Love one another like the one who just knelt to wash your feet, dear disciples.
Love one another like the one whose body was broken like the bread at the meal for the sake of others, dear disciples.
Love one another like the one whose blood was spilled like wine for your sake, dear disciples.
And when you do these things. . . they will not go unnoticed.
We celebrate communion as a community to remember, to seal, to experience the love that Jesus showed us and in turn, we take that remembrance, that seal, that experience of love out into the world. That is how people will notice.
The difference that makes this new commandment new is that this is love that has Jesus as the model. We can’t really know God without Jesus Christ. There is only so close to real love we can get by our own effort. By our own effort, we might be able to often love our neighbors as ourselves, but to love one another as Christ loved us requires us to participate in the life of Jesus. The one who washed feet, who died for the sake of others.
We tend to prefer the “old” love commandment. The one where we love one another as we love ourselves. Human love is more comfortable. Human love says to make sure the other person has water with which to wash their feet. The love of Christ washes their feet for them. Human love says to go to great lengths for the well-being of other. Jesus’ love says to make the ultimate sacrifice for the sake of others. Human love gets a pat on the back for doing a noble thing. The love of Christ gets noticed as being something completely different. And this, says Jesus, is the mark of a true disciple – a mark visible to all of the people around you.

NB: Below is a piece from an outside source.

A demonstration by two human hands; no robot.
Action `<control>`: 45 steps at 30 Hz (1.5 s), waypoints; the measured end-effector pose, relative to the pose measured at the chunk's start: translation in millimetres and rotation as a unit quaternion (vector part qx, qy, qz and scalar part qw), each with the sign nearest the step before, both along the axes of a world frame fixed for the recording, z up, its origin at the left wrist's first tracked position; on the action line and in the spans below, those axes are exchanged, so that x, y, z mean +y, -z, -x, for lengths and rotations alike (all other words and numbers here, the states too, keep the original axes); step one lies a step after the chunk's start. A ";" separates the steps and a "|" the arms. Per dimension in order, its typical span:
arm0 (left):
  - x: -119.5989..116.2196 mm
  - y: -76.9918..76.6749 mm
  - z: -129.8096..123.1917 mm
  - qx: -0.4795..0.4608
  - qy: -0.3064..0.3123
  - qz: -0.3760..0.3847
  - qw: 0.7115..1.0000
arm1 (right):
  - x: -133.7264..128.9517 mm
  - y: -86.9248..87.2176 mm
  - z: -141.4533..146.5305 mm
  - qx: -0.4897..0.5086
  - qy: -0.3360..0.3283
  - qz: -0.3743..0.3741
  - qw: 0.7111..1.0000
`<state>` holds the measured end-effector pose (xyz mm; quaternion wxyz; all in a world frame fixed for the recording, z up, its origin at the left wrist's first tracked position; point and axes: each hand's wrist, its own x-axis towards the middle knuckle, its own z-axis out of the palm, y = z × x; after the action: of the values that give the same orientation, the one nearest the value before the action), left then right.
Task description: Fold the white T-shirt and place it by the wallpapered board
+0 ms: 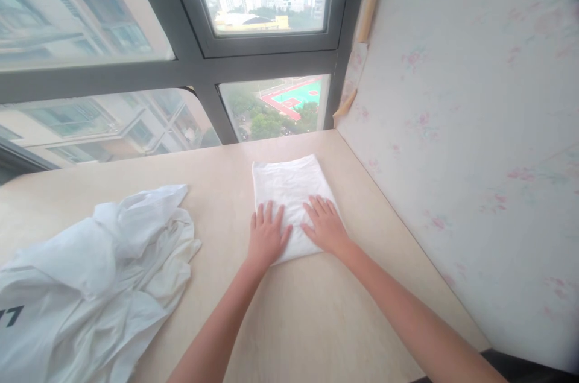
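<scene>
A white cloth (289, 181), folded into a rough rectangle, lies on the pale wooden surface (298, 322) near the window. My left hand (268, 235) rests flat on its near left part, fingers spread and pointing away from me. Across from it, my right hand (326, 223) presses on the near right part, palm down with the fingers stretched out. Neither hand grips the fabric. Slight wrinkles run over the cloth between and beyond the hands. What kind of garment or cloth it is cannot be made out in its folded form.
To the left lies a crumpled heap of white fabric (104, 274) with dark print at its edge. A grey window frame (271, 48) bounds the far side. The flowered wall (452, 129) closes off the right, with peeling wallpaper (346, 107) at the corner.
</scene>
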<state>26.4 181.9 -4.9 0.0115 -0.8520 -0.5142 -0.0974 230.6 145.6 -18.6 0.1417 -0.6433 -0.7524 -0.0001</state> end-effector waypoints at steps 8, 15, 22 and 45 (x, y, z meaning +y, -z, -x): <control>79.7 3.6 -119.0 -0.051 0.037 -0.001 0.998 | 80.2 -8.4 -115.6 -0.058 0.082 0.023 0.995; 120.8 11.5 -183.2 -0.092 0.039 0.011 0.995 | 124.4 2.4 -164.9 -0.073 0.143 -0.004 0.987; 98.6 8.4 -165.3 -0.084 0.034 0.042 0.995 | 113.6 8.7 -165.0 -0.036 0.159 -0.053 0.985; -123.5 -143.2 270.1 -0.101 -0.437 -0.123 0.885 | -129.7 44.4 20.1 0.107 -0.011 -0.154 0.982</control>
<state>-243.7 58.4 138.3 0.1057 -0.5187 -0.8165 -0.2305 210.5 15.9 -63.0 0.3185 -0.6022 -0.7307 -0.0454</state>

We will celebrate communion in just a few moments. This is not something that we do because it saves us. This is not something we do to be good Christians. This is something that we do as a sign and a seal of God’s grace – the grace that offered us wild, unfettered love – humble, serving love that went to the cross for us.
Love one another. Just as Jesus has loved you, you also should love one another. By this everyone will know that you are Jesus’ disciples, if you have love for one another.